Vincent MESSAGE "Défaite des maîtres et possesseurs"

Publié le par Henri LOURDOU

Vincent MESSAGE : "Défaite des maîtres et possesseurs", Seuil, 298 p, 2016.

 

Comme souvent, l'art, ici le roman, nous en dit plus long, ou en tout cas plus clair, sur la société où nous vivons que bien des traités savants.

Le roman de Vincent MESSAGE, jeune auteur (né en 1983) qui en est à sa deuxième oeuvre publiée, a déjà un large public, gagné par le bouche à oreille, autant que par la critique ou les prix littéraires (il a eu en juin le prix Orange).

Les réactions de lecteurs, lues sur le site Babelio.com, sont assez étonnantes pour moi. Car elles portent moins sur le fonds, qui est plébiscité, que sur la forme qui est diversement appréciée.

Or j'ai avant tout apprécié la forme, même si je partage moi aussi le fonds.

 

Une histoire magnifiquement écrite

 

Je commencerai donc par la forme. En soulignant la sobriété et l'efficacité de l'écriture.

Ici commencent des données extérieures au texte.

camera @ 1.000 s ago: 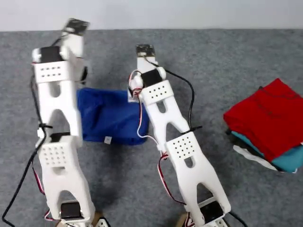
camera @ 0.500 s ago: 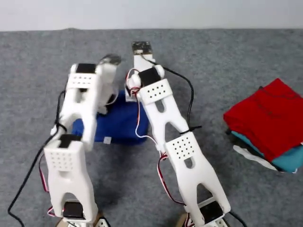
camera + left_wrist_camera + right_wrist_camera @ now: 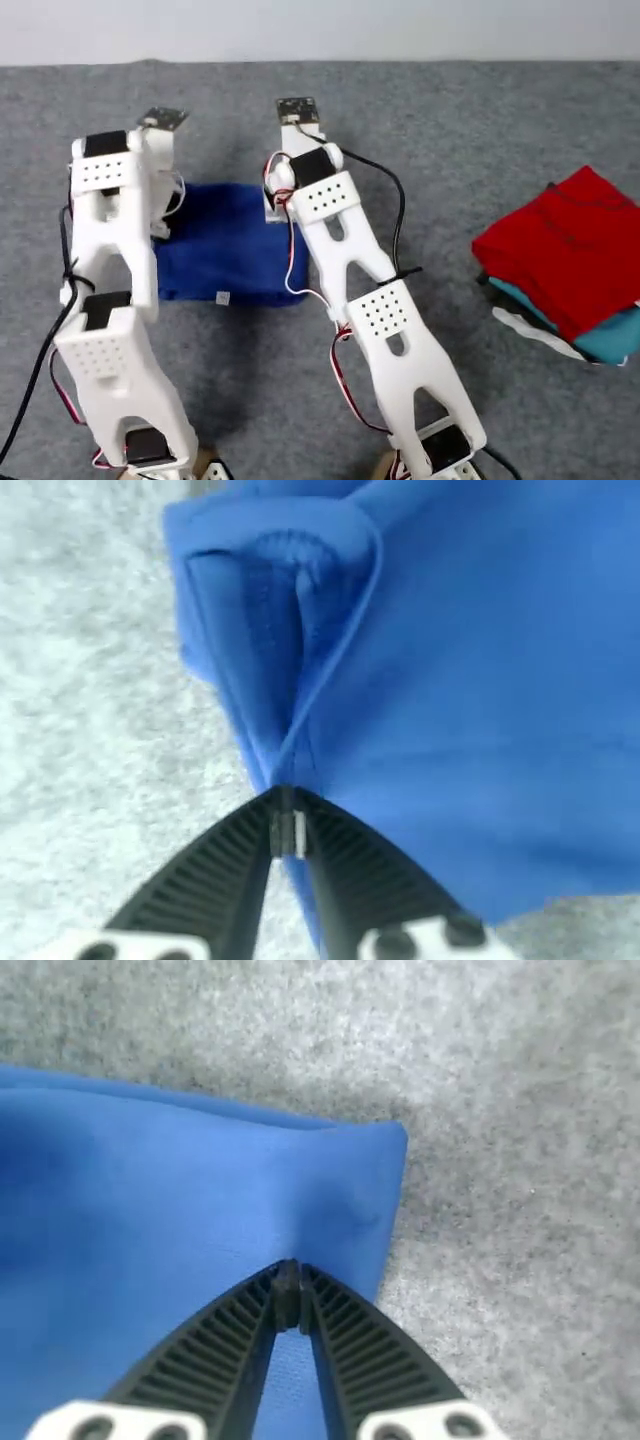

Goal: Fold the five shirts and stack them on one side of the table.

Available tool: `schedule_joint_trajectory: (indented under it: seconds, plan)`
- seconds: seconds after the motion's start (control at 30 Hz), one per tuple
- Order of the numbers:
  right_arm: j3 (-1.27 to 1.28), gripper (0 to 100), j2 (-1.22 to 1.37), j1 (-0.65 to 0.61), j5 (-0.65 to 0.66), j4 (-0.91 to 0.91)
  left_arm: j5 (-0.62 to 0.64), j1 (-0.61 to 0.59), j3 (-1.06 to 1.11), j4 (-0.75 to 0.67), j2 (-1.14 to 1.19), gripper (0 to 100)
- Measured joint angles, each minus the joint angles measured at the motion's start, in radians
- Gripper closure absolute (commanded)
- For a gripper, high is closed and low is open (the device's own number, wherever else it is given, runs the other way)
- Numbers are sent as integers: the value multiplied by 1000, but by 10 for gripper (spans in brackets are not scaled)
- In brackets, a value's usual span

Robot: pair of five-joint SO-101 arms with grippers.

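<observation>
Swung back outward, left gripper (image 3: 287, 832) pinches the soft blue shirt (image 3: 480, 700), collar (image 3: 290, 555) bunched beyond its tips; right gripper (image 3: 288, 1300) clamps its smooth edge.

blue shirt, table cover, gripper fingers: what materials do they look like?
Blue shirt: soft matte knit, likely cotton jersey; it creases, ribbed collar in the left wrist view.
Table cover: grey felt or low-pile carpet, speckled and fuzzy.
Left gripper fingers: matte black plastic, ridged inner faces, probably printed.
</observation>
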Motion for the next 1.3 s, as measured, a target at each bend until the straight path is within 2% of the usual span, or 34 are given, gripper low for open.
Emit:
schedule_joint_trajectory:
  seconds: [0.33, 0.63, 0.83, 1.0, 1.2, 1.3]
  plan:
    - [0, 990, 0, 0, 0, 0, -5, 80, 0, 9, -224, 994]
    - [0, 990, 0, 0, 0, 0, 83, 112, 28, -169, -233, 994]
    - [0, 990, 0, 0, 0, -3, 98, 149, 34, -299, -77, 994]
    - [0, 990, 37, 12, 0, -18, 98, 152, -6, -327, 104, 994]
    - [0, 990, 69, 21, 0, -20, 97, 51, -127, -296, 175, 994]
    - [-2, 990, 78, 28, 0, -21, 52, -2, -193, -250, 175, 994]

L'absence de "pathos" dégoulinant de bons sentiments qu'on attendrait d'un "sympathisant de la cause animale" constitue pour moi un plus. Bien que le narrateur soit au coeur de l'histoire, son statut de "dominant" lui donne une distance qui lui permet de décrire les scènes les plus abominables avec froideur et une sorte d'objectivité détachée.

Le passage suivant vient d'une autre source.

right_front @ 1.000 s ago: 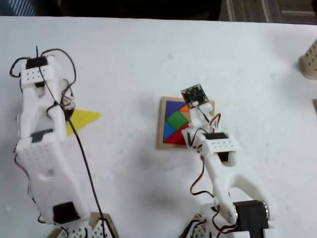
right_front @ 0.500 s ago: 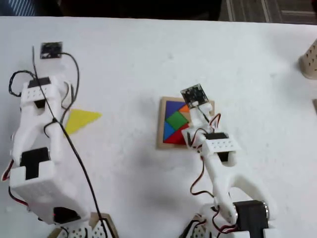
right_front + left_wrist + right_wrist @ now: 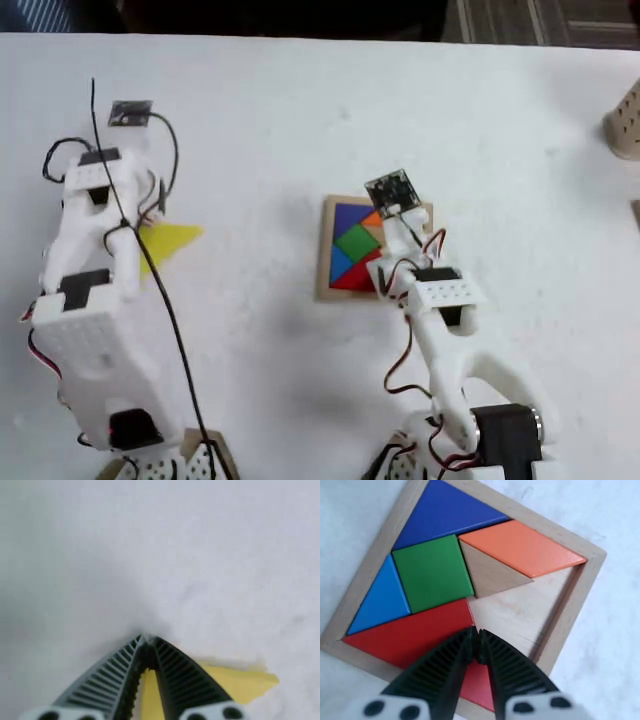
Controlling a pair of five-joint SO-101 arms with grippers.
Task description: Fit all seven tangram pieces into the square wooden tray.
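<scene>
Pale wooden tray [image 3: 592, 570], matt painted pieces [image 3: 432, 572]

The left arm [image 3: 92, 215] shifts over the last second. A second ago it stands bent over the yellow triangle [image 3: 176, 240], hiding that piece's left part. Half a second ago it stretches farther up the table, its small camera board comes into sight beyond the wrist, and more of the triangle lies uncovered. Now the arm leans to the right: the camera board [image 3: 131, 112] sits farther right and a little lower, and the wrist again covers the triangle's left corner.
</scene>
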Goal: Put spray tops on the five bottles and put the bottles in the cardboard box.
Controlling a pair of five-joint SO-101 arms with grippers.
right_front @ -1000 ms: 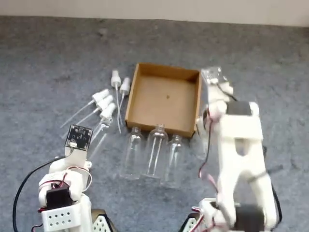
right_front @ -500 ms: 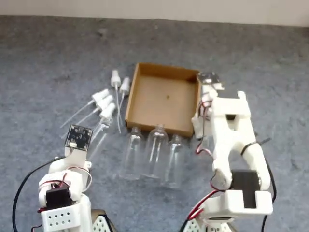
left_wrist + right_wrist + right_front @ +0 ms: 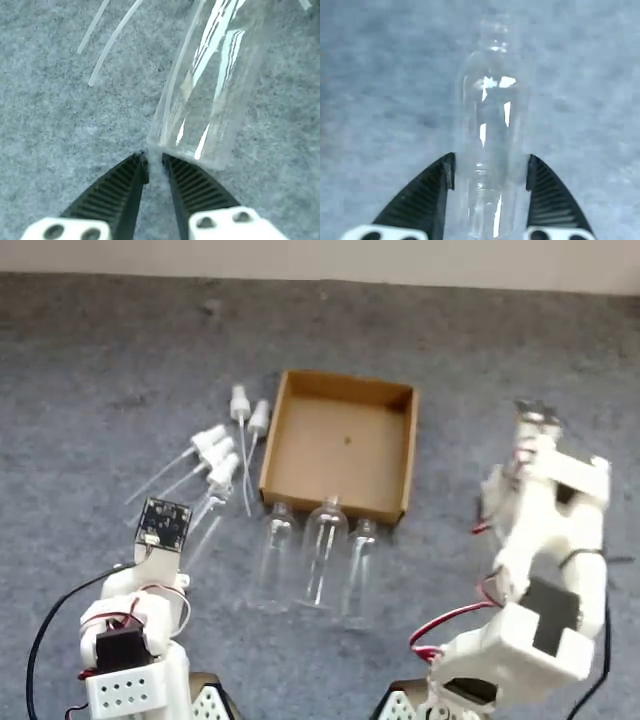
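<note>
Surface: grey carpet [image 3: 110, 350] covers the table, with a pale wall strip along its far edge.
Box: the cardboard box [image 3: 345, 383] sits open at mid-table. There is no bottle in it yet.
Spray tops: five spray tops [image 3: 222, 452] lie loose just left of the box, their dip tubes [image 3: 112, 42] trailing toward the left arm [image 3: 140, 620].
Loose bottles: three uncapped bottles [image 3: 322, 540] lie side by side just in front of the box's near wall, necks toward it.
Left gripper: the left gripper [image 3: 155, 157] has its jaws drawn nearly together on nothing. Its tips are at the base of a lying bottle [image 3: 215, 90].
Right gripper: the right gripper [image 3: 490, 159] is clenched on the body of a clear bottle [image 3: 492, 110], one jaw on each side. The open neck [image 3: 495, 30] points away from the wrist.
Right arm: the right arm [image 3: 545, 530] stands well right of the box, over bare carpet.
Step in hand: probably presenting the held bottle so that a top can be fitted.
Technique: grip low on the body, leaving the neck free. Present the neck toward the spray tops and hold it steady. Feed the dip tube in first, then seat the cap squarely.
Risk: the smooth, thin wall may slip or flex under pressure, and a tilted neck will deflect the tube.
</note>
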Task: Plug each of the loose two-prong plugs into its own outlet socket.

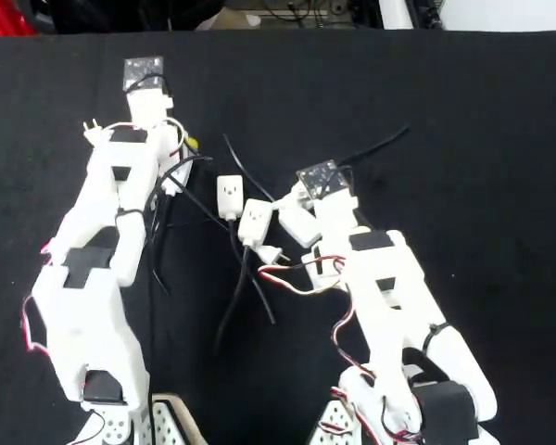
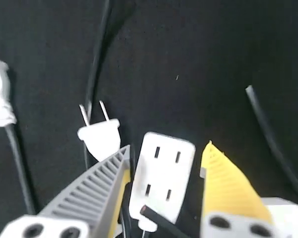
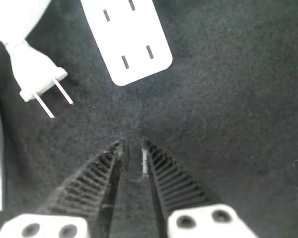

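Left claw point(image 2: 167, 146), open astride the outlet block point(image 2: 161, 181), should clamp it steady while the right claw point(image 3: 132, 145), barely open and empty, fetches the nearby plug point(image 3: 37, 84).

- Even light from above falls on the high view; the black tabletop point(image 1: 463, 139) swallows it and hardly any shadow shows.
- The white arms point(image 1: 102, 232) glare, their surfaces washed flat.
- In the left wrist view the socket point(image 2: 161, 178) and plug point(image 2: 100, 136) shine bright against dark cloth.
- In the right wrist view the cloth is lit grey, and the socket point(image 3: 129, 39) is burnt out to plain white.
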`<move>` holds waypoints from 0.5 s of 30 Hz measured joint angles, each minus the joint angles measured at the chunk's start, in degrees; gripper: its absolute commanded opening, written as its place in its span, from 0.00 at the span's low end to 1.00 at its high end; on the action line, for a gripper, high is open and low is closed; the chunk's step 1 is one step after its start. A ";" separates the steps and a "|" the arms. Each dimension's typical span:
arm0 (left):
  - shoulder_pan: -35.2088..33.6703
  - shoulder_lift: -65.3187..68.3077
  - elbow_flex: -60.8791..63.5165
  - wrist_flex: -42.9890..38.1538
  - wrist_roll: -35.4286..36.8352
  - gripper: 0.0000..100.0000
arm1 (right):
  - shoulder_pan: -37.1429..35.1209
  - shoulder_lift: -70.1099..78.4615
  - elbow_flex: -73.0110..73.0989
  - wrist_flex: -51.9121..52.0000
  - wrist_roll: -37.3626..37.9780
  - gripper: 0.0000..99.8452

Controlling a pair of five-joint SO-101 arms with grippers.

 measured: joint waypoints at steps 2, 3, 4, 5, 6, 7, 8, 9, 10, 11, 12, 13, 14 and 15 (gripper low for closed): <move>0.00 2.73 -2.20 2.55 -2.37 0.24 | 0.00 0.00 0.00 0.00 0.44 0.06; 0.00 3.78 -3.52 4.31 -3.25 0.24 | 0.00 0.00 0.00 0.00 0.53 0.06; 0.00 4.84 -4.92 6.15 -4.22 0.23 | 0.00 0.00 0.00 0.00 0.70 0.06; 0.00 5.80 -6.51 8.09 -5.01 0.23 | 0.00 0.00 0.00 0.00 0.70 0.06; 0.00 6.59 -7.82 9.23 -5.63 0.23 | 0.00 0.00 0.00 0.00 0.70 0.06; 0.00 7.30 -8.97 10.46 -6.07 0.23 | 0.00 0.00 0.00 0.00 0.70 0.06; 0.00 8.18 -10.11 11.43 -6.42 0.23 | 0.00 0.00 0.00 0.00 0.70 0.06; 0.00 8.97 -10.99 11.87 -6.68 0.23 | 0.00 0.00 0.00 0.00 0.70 0.06; 0.00 9.41 -11.60 12.22 -6.77 0.21 | 0.00 0.00 0.00 0.00 0.70 0.06; 0.00 9.85 -12.04 12.48 -7.12 0.18 | 0.00 0.00 0.00 0.00 0.70 0.06; 0.00 10.20 -12.57 12.57 -7.56 0.14 | 0.00 0.00 0.00 0.00 0.70 0.06; 0.09 10.29 -13.10 12.57 -7.91 0.09 | 0.00 0.00 0.00 0.00 0.70 0.06; 0.18 10.46 -13.36 12.66 -8.18 0.05 | 0.00 0.00 0.00 0.00 0.70 0.06; 0.18 10.55 -13.71 12.92 -8.18 0.02 | 0.00 0.00 0.00 0.00 0.70 0.06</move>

De plus, avant d'en arriver à ces scènes atroces, nous avons l'impression de nous trouver dans notre monde habituel. Car le narrateur nous décrit apparemment un homme ordinaire confronté à la disparition d'une proche "à risque" (handicapée ? Enfant ?) et qui finit par apprendre qu'elle est à l'hôpital suite à un accident de la circulation.

Ce n'est que progressivement que le contexte et la réalité se dévoilent au fil d'un récit qui alterne l'action (que faire pour sauver la blessée ?) et la réflexion (retour historique qui nous dévoile peu à peu la qualité et la nature inattendue du narrateur à travers sa propre voix).

Le tout dans une langue limpide, sans effets inutiles, et avec un habile sens de la synthèse, voire de la formule. Contrairement à d'autres lecteurs-trices je n'ai éprouvé aucun ennui ni trouvé de longueurs à cette lecture où tous les mots portent, avec une grande économie de moyens.

 

Quelques passages-clés

 

"Avant que nous n'arrivions, les hommes avaient parcouru cette planète en tous sens et avaient partout laissé leurs empreintes, même dans les territoires les plus sauvages et à première vue les plus difficiles à domestiquer" (p 33)

"Les hommes (...) inspiraient à toutes les espèces que nous rencontrions une terreur si brutale, à ce point passée dans leurs corps qu'en nous aussi s'est insinuée la peur de ce qui se produirait s'ils décidaient de s'en prendre à nous." (p 36)

"...nous ne pouvons plus nous dire meilleurs que les hommes ou supérieurs à eux, puisque nous les avons suivi avec docilité dans leurs erreurs les plus monumentales.(...) On pourrait dire : qui veut être le maître se perd; qui veut par dessus tout compter au nombre des possesseurs ne se maintiendra qu'en dépossédant tous les jours tous les autres.

Moi qui pensais, de ce côté-là, m'être mis un peu à l'abri, je crois que je dois m'inclure dans le lot.(...) J'ai mis trop d'années à sentir que leur émancipation était notre tâche à tous – que cette violence était aussi insoutenable que les autres." (p 292)

 

Un plaidoyer efficace pour "l'antispécisme"

 

Il ne suffit pas de constater et dénoncer que nous assistons à la "6e extinction des espèces" dans l'Histoire de notre planète. Car nous y participons pleinement par notre mode de vie qui concourt à cela. C'est bien d'une remise en cause de notre statut de "maîtres et possesseurs" de la Terre, célébré au XVIIe siècle par Descartes, qu'il s'agit.

Un véritable changement de civilisation, voire une mutation anthropologique. Cela passe par l'appropriation collective de ce terme "d'antispécisme" qui élargit la lutte contre les discriminations à toutes les espèces vivantes.

Un combat qui ne fait que commencer, mais qui va rapidement s'élargir et s'approfondir. C'est de notre avenir à tous qu'il s'agit.